To download the original syllabus, click on (Dis)Placing Urban Histories, Spring 2016, Working Syllabus

To access the revised sections of the syllabus as of April 1, 2016, please read below:

Your Responsibilities and Grading

  • Class Participation: Attendance, thoughtful reading, and active participation in class discussions are essential components of the seminar format. Please come to class prepared to contribute fully to discussions.  You may find it especially helpful to take notes as you read and come to class with a few points and/or questions you would like to address.  (15%)
  • Journal (4x): At five points during the semester you will be given an assigned task – fieldwork, transcription, reflection, etc. – that will take the form of a journal entry. Each entry should be 2-3pp long (except the transcript, which likely will be longer.)  The journal will be graded as a whole, not per entry. (20%)
  • Completion of CITI Training Modules.  This is for Human Subjects Testing, which is required by NYU’s Institutional Review Board for oral history.  Your oral histories and work will not be publicly available unless you complete this training.  (5%)
  • Research-Based On-Line Exhibit: Using Omeka, you will demonstrate your ability to synthesize primary and secondary sources into a coherent and compelling analytical argument or story through an on-line exhibit of your own.  The form your exhibit takes — either an analytical argument or a story — will depend primarily on the information you are able to collect in your oral history interview.  Your primary sources will consist of the oral history you conducted, any material culture you collected from your subject, and neighborhood fieldwork.  Secondary research should make use of any texts (at least two) that you have read in class, accessed through our web discussion board, or independently. (30%)
  • Exhibit: The final project for this course is a collaborative effort to assemble and mount a museum-quality exhibit built upon the oral histories and material you have collected about Los Sures and the ways in which gentrification has changed the neighborhood.  (30%)

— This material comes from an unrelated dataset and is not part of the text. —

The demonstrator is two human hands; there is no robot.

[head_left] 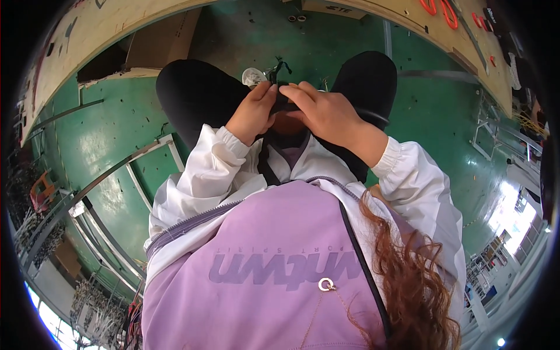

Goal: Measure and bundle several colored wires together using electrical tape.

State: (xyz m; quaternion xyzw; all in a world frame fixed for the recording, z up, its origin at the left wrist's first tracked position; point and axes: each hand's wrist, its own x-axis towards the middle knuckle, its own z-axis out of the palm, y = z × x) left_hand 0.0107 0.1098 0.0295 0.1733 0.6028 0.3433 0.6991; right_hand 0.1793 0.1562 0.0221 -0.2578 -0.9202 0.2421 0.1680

Class Schedule (Remaining Classes and Assignments Only)

April 8:   The Politics of “Neighborhood History”

  • READ: Nancy Raquel Mirabal, “Geographies of Displacement: Latina/os, Oral History, and The Politics of Gentrification in San Francisco’s Mission District” (2009)
  • REVIEW IN CLASS: Buscada, The Soho Memory Project, MORUS

April 15:  ON-LINE EXHIBIT DRAFT #1 DUE

JOURNAL #4 DUE Monday, 4/18

April 22:  Meet at El Museo de Los Sures,  120 S. 1st Street, Brooklyn 

  • BRING: Your transcripts, your Omeka exhibit drafts and whatever you would like to display in the final exhibit.  To show your Omeka exhibit, you may wish to bring your laptop.

OMEKA EXHIBIT DUE BY MIDNIGHT, APRIL 25.

April 29:  Designing the Exhibit

  • READ: Nina Simon, The Participatory Museum, Ch. 1, 6, pp. 1-22; 203-230

May 7:   Install exhibit/Opening Night  — Please note that installation and opening night depend on whether your exhibits are complete and ready for public viewing.  We cannot begin installing until May 7.